(What you will do): Your answer must be an exact copy of the listing, with the images left out.

(Raw data):
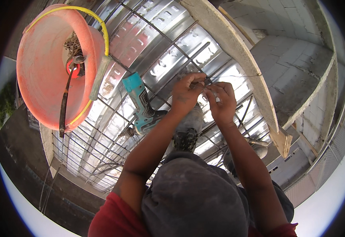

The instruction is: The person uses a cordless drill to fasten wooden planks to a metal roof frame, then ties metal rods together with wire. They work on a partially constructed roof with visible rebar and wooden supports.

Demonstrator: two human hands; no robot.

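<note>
Grey cloth (192,193) before mesh (173,42), drill (141,98) atop.

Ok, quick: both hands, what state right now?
Left hand: partly curled; whether it grips anything cannot be told.
Right hand: partly curled too; any hold is too small to make out.

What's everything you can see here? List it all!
bucket: 1, pink, upper left
handle: 1, yellow, on bucket
hammer: 1, dark, in bucket
metal bits: uncountable, brown, in bucket
unclear item: 1, red, in bucket
cordless drill: 1, teal and black, left of centre
metal decking: uncountable, silver, middle
steel bars: many, dark, over decking
thin wires: several, grey, around centre
edge board: 1, grey, upper right
block walls: several, grey, right
cloth: 1 big patch, grey, bottom
sleeves: 2, red, bottom
left hand: 1, bare, centre
right hand: 1, bare, centre
</note>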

(Output for this task):
The instruction is: The person uses a cordless drill to fasten wooden planks to a metal roof frame, then ties metal rods together with wire. They work on a partially constructed roof with visible rebar and wooden supports.

Demonstrator: two human hands; no robot.

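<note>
Grey cloth (192,193) before mesh (173,42), drill (141,98) atop.

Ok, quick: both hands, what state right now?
Left hand: partly curled; whether it grips anything cannot be told.
Right hand: partly curled too; any hold is too small to make out.

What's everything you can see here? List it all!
bucket: 1, pink, upper left
handle: 1, yellow, on bucket
hammer: 1, dark, in bucket
metal bits: uncountable, brown, in bucket
unclear item: 1, red, in bucket
cordless drill: 1, teal and black, left of centre
metal decking: uncountable, silver, middle
steel bars: many, dark, over decking
thin wires: several, grey, around centre
edge board: 1, grey, upper right
block walls: several, grey, right
cloth: 1 big patch, grey, bottom
sleeves: 2, red, bottom
left hand: 1, bare, centre
right hand: 1, bare, centre
</note>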

The exercise is finished and nothing remains.